I’ve been insanely jealous ever since I read on Yarn Harlot that Canadian elections last about six weeks. After two years of campaigning I figured there was nothing else for anyone to know.

This morning I was asked by a coworker to explain some political stuff to her. We were talking about some issues and I said something about what Democrats believe. She said, “And Obama’s the democrat, right?” I managed not to gape. I did say, “Ok, we’re starting at the beginning…”

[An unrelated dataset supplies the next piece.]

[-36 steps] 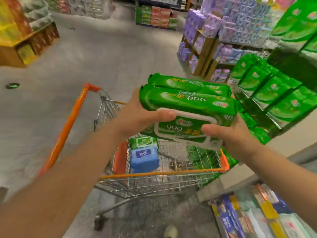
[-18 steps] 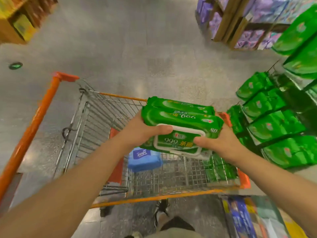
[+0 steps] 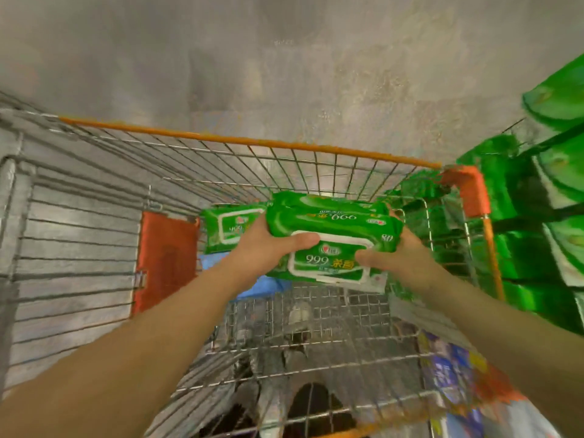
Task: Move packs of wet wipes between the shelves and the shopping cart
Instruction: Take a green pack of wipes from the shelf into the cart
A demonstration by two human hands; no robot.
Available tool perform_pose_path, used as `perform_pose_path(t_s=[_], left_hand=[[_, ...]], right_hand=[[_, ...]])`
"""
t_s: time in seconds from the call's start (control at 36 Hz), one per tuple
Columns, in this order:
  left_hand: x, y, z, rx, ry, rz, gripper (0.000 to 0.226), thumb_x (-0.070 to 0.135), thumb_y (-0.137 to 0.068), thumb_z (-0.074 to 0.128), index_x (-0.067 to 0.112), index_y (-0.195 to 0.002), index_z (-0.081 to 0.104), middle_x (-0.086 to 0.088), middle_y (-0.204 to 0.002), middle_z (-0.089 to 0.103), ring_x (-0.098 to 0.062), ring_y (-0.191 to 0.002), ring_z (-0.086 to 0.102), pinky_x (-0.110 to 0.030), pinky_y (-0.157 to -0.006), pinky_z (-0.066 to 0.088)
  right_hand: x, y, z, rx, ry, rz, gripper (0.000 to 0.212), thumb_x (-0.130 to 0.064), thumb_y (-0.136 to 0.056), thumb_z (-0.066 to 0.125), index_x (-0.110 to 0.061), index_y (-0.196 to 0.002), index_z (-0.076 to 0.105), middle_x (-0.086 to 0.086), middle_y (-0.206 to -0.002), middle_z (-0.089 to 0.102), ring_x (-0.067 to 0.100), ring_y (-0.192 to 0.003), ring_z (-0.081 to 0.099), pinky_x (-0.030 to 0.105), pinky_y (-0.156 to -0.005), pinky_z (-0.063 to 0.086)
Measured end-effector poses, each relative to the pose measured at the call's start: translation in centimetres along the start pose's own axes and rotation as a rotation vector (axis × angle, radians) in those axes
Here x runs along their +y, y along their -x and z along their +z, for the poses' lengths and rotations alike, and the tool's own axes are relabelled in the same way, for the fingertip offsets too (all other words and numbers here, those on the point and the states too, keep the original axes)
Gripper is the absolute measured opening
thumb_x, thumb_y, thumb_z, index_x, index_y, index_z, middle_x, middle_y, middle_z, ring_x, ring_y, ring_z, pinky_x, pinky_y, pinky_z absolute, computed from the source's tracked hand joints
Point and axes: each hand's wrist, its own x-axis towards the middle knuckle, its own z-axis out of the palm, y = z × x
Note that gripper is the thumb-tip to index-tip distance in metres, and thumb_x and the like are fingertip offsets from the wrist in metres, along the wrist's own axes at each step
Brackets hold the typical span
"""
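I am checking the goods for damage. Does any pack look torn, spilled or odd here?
Nothing stands out. The green wipes packs held by the left hand and right hand over the cart look sealed and whole.

Head view: single wide-angle camera, worn on the head, facing steeply down and forward into the shopping cart (image 3: pixel 246 142) at close range (edges distorted); floor (image 3: pixel 284 58) beyond.
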Motion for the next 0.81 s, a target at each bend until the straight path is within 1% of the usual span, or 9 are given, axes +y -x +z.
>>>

Then we were joined by another person and started discussing race. She actually used the phrase, “I don’t consider myself predjuduced…” Another person busted out laughing but I kept a straight face. She kept talking about how if Obama was elected there would be black people running all over the White House. It moved into how she was afraid of black men and how she’d never met one with a lick of sense. She’d never open the door to a black man no matter how well he was dressed or even if it was Obama himself. Good thing she isn’t predjudiced.

4 Comments

  • Kati

    *snort* Sounds like my dad, he always said he refused to let us date a black guy. I asked him what he had against black folks, at one time, and he started into some big, convoluted explanation about how “oh, they’re ok to be coworkers with, or even as teachers, and sometimes as friends, but you shouldn’t date or MARRY one, your background is just too different from theirs.” I asked how this could be true, if they were a christian guy (back when I was still trying to be a good little christian girl) from a family with a Mom and Dad like mine, and Dad started going on about how the racial unrest in the country would be too hard on a marriage between people of 2 different races. (He also made it clear that while he wouldn’t LIKE it if we married a guy who was asian or hispanic, he wouldn’t have as much a problem with that as if the guy was black.) *shaking head*

    Nope, folks like that just don’t get it. My dad’s issue with Obama in particular, beside the valid concerns about infringements on our Second Amendment rights, is that he’s “Muslim”. Nevermind the fact that as an adult he attends and was/is a a member of a Protestant Church. The mere fact that Obama went to a muslim school for a little while as a kid, and his dad was muslim, is sufficent to convince my Dad that Obama’s a muslim, and in that line, all muslims are terrorists and shouldn’t be trusted. *rolling eyes*

    Did I mention I’m voting for Obama? (Short of him doing something MONUMENTALLY stupid in the next week, that is; not that I’d vote for McCain either way.) Even given my concerns about his stance on the right to bear arms (and his thoughts on Nuclear Power), I still think Obama’s the better candidate.

  • spirit

    Wow! I haven’t seen the vote right, vote white signs. I’m originally from rural Erie County PA so I know the attitudes you are talking about.

  • debby

    Oh, Heather…I think that I’d like to meet you one day. I was raised by bigots. I don’t think the deep south has ANYTHING on Warren County PA. Whenever a sentence begins with “I’m not prejudiced but…” what follows next is going to plainly piss you off. My mother is not prejudiced but she believes ‘that blacks should not be allowed to marry whites’. She also believes that if whites don’t want a black person living next to them, they should have that right. Trying to explain to her that as soon as you try to limit someone’s freedoms based on their color is exactly what prejudice IS, makes her furious…because she’s NOT prejudiced, you see. There is no sense arguing with them. Do you have the ‘Vote right, vote white’ signage going up where you are? I wrote an article, submitted it, with picture. The paper isn’t going to run it. I guess bigots buy papers too.

  • Jessica

    From what I’ve seen, it seems prejudiced people feel they are justified in their way of thinking and don’t consider themselves prejudiced. Having gone through my own form of prejudice in my life (based on religion, not race), I went through that. I’ve yet to meet anyone who proudly claimed they were prejudiced. I’ve found some, including myself, who had realized they were and were working to get out of automatic reactions they had had for years, but logically they knew better. But for those who are fully prejudiced, if you call them prejudiced, they feel you just don’t understand the situation and get offended. Or at least this has been my observation and experience.